▶ _Your assignment_:
Write out a word-for-word repetition of the lines that come before the line containing "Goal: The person" in the listing below, along with that line itself, omitting pictures.
---------------
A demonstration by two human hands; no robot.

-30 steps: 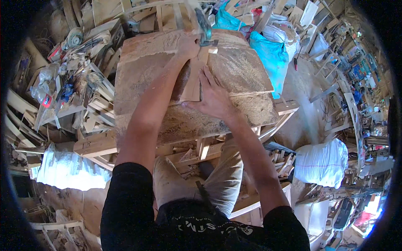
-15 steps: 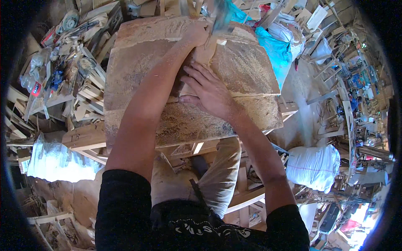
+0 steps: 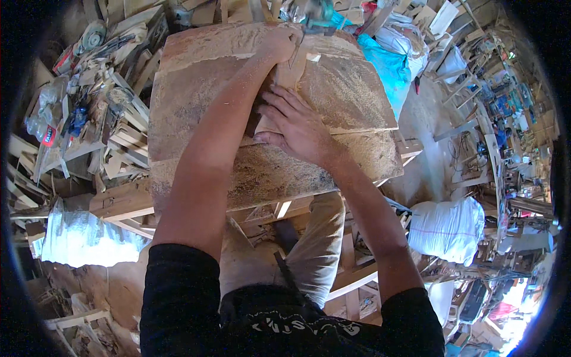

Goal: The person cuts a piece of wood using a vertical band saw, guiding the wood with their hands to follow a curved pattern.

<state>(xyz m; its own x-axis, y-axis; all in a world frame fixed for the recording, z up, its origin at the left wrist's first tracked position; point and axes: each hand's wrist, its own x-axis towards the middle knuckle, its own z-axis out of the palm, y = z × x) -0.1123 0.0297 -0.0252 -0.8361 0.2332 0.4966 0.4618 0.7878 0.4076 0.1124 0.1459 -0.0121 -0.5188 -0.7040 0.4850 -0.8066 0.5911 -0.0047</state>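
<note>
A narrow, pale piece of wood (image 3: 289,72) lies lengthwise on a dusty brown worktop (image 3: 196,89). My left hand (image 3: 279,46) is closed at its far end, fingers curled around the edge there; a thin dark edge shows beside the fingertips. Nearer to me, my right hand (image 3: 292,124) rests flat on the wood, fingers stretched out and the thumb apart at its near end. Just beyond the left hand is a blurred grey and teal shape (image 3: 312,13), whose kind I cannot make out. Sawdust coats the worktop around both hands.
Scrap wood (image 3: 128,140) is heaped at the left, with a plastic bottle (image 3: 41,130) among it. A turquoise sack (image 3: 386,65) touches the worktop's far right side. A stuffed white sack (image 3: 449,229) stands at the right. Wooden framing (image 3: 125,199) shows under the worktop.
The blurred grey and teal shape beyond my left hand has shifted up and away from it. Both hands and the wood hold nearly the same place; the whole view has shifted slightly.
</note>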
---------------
▶ _The completed task_:
A demonstration by two human hands; no robot.

-30 steps: 
-15 steps: 
+0 steps: 

Goal: The person cuts a piece of wood using a vertical band saw, guiding the wood with their hands to follow a curved pattern.

The submitted response is complete.